Second, the epidemiologies of respiratory viruses share similarities, but also show notable differences between them. For example, after a low intensity influenza epidemic due to a mild winter, 72% of the next epidemics tend to be more intense and more severe than average, starting 11 days sooner and causing 40% more cases on average [13]. This phenomenon happens because, during warm winters, the rate of transmission of influenza is lower than usual and that implies the natural immunization of a smaller number of people.
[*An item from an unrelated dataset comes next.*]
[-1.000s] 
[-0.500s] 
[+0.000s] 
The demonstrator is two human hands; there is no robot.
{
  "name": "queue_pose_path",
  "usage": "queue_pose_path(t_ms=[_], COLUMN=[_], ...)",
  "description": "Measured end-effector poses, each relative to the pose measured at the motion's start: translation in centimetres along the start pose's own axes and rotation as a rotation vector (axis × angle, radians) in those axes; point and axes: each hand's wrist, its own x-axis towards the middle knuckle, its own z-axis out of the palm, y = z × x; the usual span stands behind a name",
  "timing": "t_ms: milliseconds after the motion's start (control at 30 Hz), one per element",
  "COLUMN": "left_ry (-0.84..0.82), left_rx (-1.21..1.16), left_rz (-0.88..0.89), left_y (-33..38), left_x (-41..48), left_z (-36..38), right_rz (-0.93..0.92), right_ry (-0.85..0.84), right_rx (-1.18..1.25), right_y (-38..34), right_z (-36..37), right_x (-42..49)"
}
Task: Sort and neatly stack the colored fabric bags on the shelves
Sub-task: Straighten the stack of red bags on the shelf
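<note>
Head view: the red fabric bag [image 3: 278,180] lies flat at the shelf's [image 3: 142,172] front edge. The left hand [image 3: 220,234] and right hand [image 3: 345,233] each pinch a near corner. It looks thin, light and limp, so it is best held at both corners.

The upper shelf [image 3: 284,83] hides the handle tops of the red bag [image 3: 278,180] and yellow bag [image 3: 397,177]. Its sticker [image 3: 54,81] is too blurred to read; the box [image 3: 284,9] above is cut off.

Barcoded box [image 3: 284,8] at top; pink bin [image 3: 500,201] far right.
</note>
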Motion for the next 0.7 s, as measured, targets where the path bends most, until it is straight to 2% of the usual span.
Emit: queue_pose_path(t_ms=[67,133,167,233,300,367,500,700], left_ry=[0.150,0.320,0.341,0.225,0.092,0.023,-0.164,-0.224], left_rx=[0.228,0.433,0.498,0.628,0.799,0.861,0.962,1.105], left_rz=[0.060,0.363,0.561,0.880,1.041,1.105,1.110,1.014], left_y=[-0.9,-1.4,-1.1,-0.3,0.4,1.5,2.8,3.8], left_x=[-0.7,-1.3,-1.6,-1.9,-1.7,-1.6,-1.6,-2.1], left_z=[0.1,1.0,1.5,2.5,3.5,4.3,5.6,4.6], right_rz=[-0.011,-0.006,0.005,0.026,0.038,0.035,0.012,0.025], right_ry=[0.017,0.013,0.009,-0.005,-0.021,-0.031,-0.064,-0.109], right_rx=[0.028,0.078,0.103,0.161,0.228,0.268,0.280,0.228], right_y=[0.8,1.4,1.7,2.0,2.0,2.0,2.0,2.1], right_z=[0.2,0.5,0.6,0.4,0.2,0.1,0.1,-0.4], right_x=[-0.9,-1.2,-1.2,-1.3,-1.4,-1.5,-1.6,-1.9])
Therefore, it creates a greater pool of susceptible individuals during the next season due to a drop in herd immunity. The current situation, in which a lower incidence of influenza and RSV is occurring in a forced way by NPIs, could mimic the production of more intense epidemics after mild winters (Figure 1). As an example, early reports from New Zealand, Australia and recently France, showed an “out of season” presentation of RSV in children, with unusual epidemic features [14].
Current NPI measures have been tremendously effective in limiting the COVID-19 pandemic and also the spread of other respiratory viruses such as influenza [15]. However, it is necessary to take into account that the lack of exposure to certain pathogens can have unpredictable consequences in the future, and can prolong the effects of the pandemic long after its end. It is mandatory to resize the health systems through profound reforms, adapting them to situations of increased demand and providing surveillance systems with greater capacity to predict these types of situations. One of the most important measures to take to face the decrease in immunity is to develop an “influenza enhanced vaccination strategy” during the 2021–2022 vaccine campaign, as a way to artificially reduce the percentage of susceptible individuals to face the next influenza epidemic, and to limit the damage that a potential higher and earlier circulation could imply. This may involve the increase of influenza vaccine production, the development and schedule of massive vaccination programs like for COVID-19 and also awareness campaigns for populations, above all to increase children vaccination.
In the coming months we will have to look closely at what is happening with the main epidemics of respiratory viruses in the countries of the southern hemisphere, and take note of it. Whether the effect of wearing mask, lockdowns, social distancing measures and international travel restrictions become a double-edged sword solution for influenza and RSV epidemics is a question that deserves future research and observational studies.

Author Contributions

Conceptualization, I.S.-M., S.T.-G. and R.O.d.L.-L.; writing—original draft preparation, I.S.-M., S.T.-G. and R.O.d.L.-L.; writing—review and editing, I.S.-M., S.T.-G., J.C.-S., J.M.E.-B. and R.O.d.L.-L.; supervision, J.C.-S., J.M.E.-B., R.O.d.L.-L. All authors have read and agreed to the published version of the manuscript.

Funding

This research received no external funding.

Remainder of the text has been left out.